EQ - Asia equity futures saw a decline in Asia with the Nikkei, Hang Seng and Kospi all in the red at 33,033, 17,940 and 340 respectively. China woes having an influence on proceedings again with the focus again on the beleaguered property sector. This despite Country Garden getting approval from its creditors for an extension to its onshore bond repayments. In addition losses in Japan were lead by chip stocks which have sold off heavily.
The Nasdaq and S&P futures however closer to flat at 15,390 and 4498 respectively.
Gold - Gold Dec futures little changed in Asia sitting currently at 1952. Gold remains supported with the belief that the Fed will remain on hold tomorrow as well the potential US government shutdown at the end of the month.
FI - US yields remaining close to their recent highs with the US2y and US10y trading currently at 5.05% and 4.32% respectively.

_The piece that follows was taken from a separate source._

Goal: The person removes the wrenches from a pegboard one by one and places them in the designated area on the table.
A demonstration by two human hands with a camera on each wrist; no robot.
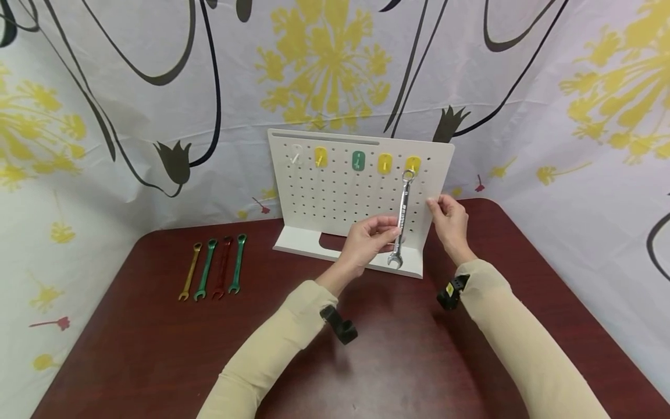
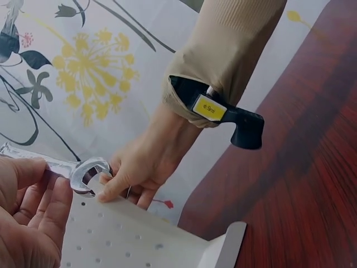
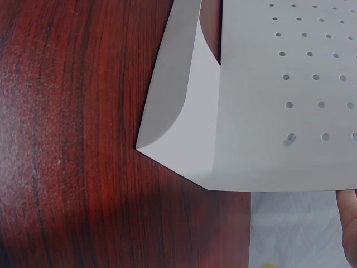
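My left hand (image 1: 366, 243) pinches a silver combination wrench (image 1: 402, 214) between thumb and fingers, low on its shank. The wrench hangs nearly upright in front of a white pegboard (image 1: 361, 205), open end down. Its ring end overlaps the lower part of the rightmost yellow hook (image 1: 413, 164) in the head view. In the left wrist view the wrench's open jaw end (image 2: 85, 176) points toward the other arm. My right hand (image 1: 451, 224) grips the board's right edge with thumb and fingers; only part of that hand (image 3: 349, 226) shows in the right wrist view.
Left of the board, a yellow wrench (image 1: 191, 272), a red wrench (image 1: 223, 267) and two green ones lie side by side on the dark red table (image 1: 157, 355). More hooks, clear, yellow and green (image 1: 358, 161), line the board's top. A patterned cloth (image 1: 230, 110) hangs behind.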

European yields once again closed a touch firmer yesterday on the back of the continued hawkish chatter out of the ECB with the German 10y yield closing at 2.71% and the Italian 10y yield at 4.51%.

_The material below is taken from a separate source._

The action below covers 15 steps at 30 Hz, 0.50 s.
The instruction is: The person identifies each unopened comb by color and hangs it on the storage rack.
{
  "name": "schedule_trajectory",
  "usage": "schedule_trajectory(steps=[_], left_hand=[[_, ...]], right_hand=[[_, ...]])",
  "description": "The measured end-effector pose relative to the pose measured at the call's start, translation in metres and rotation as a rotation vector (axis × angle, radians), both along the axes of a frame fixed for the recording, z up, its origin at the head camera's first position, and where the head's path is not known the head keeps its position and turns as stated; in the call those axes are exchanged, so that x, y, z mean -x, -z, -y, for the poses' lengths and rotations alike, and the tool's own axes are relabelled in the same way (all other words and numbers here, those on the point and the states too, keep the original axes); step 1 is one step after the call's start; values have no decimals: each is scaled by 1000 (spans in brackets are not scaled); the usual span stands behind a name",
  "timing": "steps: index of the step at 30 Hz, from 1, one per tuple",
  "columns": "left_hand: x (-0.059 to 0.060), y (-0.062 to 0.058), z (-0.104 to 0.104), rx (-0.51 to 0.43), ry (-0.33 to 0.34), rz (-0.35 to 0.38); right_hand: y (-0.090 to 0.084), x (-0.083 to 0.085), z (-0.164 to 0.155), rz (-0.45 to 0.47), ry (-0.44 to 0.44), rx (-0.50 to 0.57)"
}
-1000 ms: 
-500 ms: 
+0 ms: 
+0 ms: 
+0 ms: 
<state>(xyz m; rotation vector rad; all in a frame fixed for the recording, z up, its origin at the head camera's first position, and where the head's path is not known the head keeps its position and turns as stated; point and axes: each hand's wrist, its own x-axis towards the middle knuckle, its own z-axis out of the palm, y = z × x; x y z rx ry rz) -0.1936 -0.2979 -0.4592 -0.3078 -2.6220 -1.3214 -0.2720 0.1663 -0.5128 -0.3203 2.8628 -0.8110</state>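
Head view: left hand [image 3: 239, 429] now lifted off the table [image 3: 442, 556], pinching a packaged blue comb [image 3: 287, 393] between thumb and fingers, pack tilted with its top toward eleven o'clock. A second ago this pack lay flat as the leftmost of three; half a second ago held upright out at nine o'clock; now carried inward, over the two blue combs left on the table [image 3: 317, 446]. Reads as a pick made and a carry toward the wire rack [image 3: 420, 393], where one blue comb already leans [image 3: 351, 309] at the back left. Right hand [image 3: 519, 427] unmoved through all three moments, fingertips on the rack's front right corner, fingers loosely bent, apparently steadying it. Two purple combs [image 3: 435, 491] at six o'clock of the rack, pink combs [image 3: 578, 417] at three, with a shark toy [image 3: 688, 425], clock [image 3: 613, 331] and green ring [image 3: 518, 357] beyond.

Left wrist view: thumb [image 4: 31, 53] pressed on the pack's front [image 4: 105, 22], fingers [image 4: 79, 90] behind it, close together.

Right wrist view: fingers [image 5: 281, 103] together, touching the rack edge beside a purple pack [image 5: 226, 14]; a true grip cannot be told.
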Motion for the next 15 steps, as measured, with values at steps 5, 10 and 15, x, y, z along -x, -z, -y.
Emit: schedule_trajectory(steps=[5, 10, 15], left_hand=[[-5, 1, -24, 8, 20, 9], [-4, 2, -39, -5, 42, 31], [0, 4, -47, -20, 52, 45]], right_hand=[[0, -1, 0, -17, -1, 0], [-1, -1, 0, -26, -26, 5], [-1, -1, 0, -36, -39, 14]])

UK gilt yields similarly a touch firmer with the 10y closing at 4.39%.
FX - Deadly dull in FX land with the USD consolidating. The USD Index currently sitting little changed at 105.18 with the JPY, EUR and GBP currently at 147.80, 1.0678 and 1.2375 respectively.
A few FX expiries of note for today in the JPY we have $1bn at 147 and in the EUR €1bn at 1.07 and between 1.0735/50 with more significantly €3bn at 1.0775. Given the overnight ranges however these levels seem a long way off!
Others - Bitcoin and Ethereum firmer on the day with Bitcoin continuing to consolidate above 26,000 for now at least. Currently the pair sitting at 26,800 and 1635 respectively.
Fed Watch
WSJ’s Timiraos piece on Monday, ahead of the Fed later on the week, reflected on what history tells when considering the potential for a US soft landing. He points to commentators back in 1990, 2001 and 2007 calling for a soft landing for them only to turn out to be a hard landings of varying degrees. In his article he points to four main potential hurdles for the Fed’s soft landing thesis; too high for too long in terms of the Fed funds rate, a too hot economy, rising oil prices and the old favourite a financial market meltdown. Well tis the season for a markets’ melt!
ECB Speakers
Same old same old from the ECB speakers to start the week.
Guindos claimed that uncertainty remains “over rate hikes effect on activity” whilst certain “parts of underlying inflation are moderating”.
Kazimir was a tad more explicit in his musings. Again reiterated that he hoped September’s hike would be the last in the cycle but couldn’t “rule out further rate increases”. Only March’s staff forecasts can “confirm that we are heading unequivocally towards our inflation goal”. He stressed, in a nod to the markets, that placing bets on rate cuts was “premature” and indeed steered the debate towards the speeding up of the QT program once rate hikes are out of the way.
The Bundesbank monthly report came out with hardly earth shattering news with the headline of a probable contraction for the German economy in q3 and the economy needs an overhaul.
RBA Minutes
Little new to report from the minutes of the September meeting. The board considered a hike but felt that holding rates steady was more appropriate given that they wished time to assess the full impact of the previous hikes in the cycle.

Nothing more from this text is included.